Life cycle assessment (LCA) models the complex interaction between a product and the environment from cradle to grave. It is also known as life cycle analysis or ecobalance.
What is LCA?
The International Organisation for Standardisation (ISO), provides guidelines for conducting an LCA within the series ISO 14040 and 14044. The main phases of an LCA are:
- Goal & Scope definition, the product or service to be assessed is defined, a functional basis for comparison is chosen and the required level of detail is defined.
- Inventory analysis of extractions and emissions. An inventory list of all the inputs and ouputs of a product or service.
- Impact assessment the effects of the resource use and emissions generated are grouped and quantified into a limited number of impact categories which may then be weighted for importance.
- Interpretation, the results are reported in the most informative way possible and the need and opportunities to reduce the impact of the product(s) or service(s) on the environment are systematically evaluated.
Below is a more detailed overview of the four steps involved in an LCA study. For more detailed information about Goal & Scope please see our SimaPro Introduction to LCA.
Goal & Scope
The goal & scope defnition is a guide that ensures the LCA is performed consistently. In this section the most important (often subjective) choices of the study are described in detail i.e. methodological choices,
assumptions and limitations, particularly with regards to the following issues.
- System boundaries
- Multiple output processes/allocation
- Avoided impacts
A life cycle inventory (LCI) includes information on all of the environmental inputs and outputs associated with a product or service i.e. material and energy requirements, as well as emissions and wastes. The inventory process seems simple enough in principle. In practice, however, it is subject to a number of practical issues.
- Geographical variations
- Data quality
- Choice of technology
The inventory list is the result of all input and output environmental flows of a product system. However, a long list of substances is difficult to interpret thats why a further step is needed known as life cycle impact assessment (LCIA). An LCIA consists of 4 steps:
- Classifcation: all substances are sorted into classes according to the effect they have on the environment.

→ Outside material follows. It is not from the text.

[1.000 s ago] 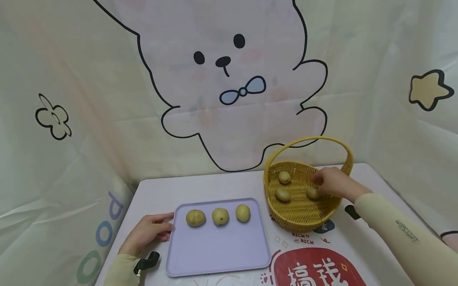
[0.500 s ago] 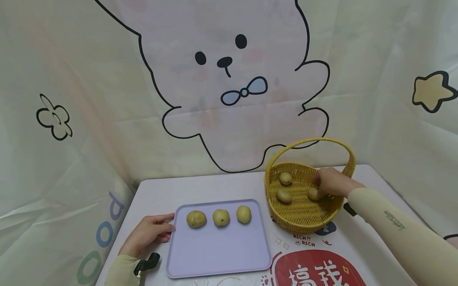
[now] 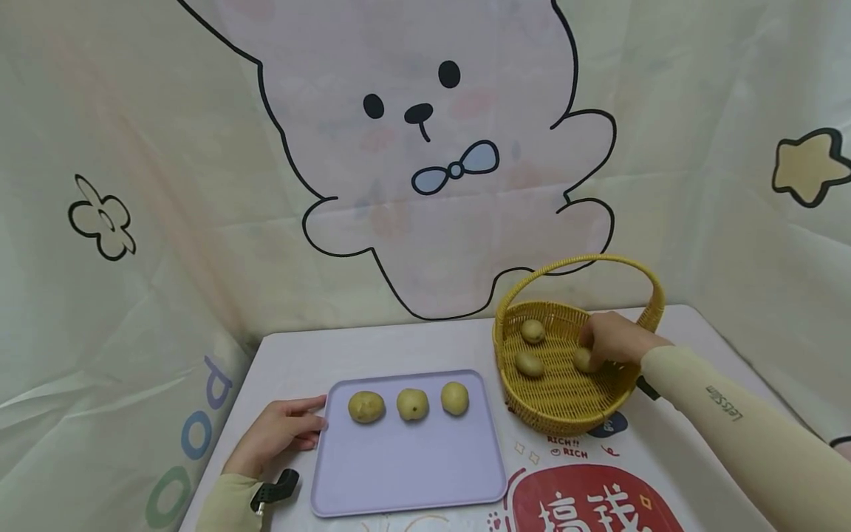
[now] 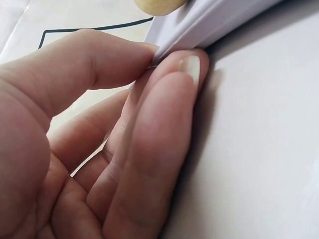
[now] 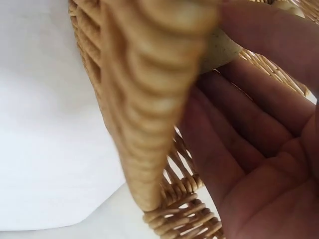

- Characterisation: all the substances are multiplied by a factor which reflects their relative contribution to the environmental impact.
- Normalisation: the quantified impact is compared to a certain reference value, for example the average environmental impact of a European citizen in one year.
- Weighting: different value choices are given to impact categories to generate a single score.
For each substance, a schematic cause response pathway needs to be developed that describes the environmental mechanism of the substance emitted. Along this environmental mechanism a impact category indicator result can be chosen either at the midpoint or endpoint level.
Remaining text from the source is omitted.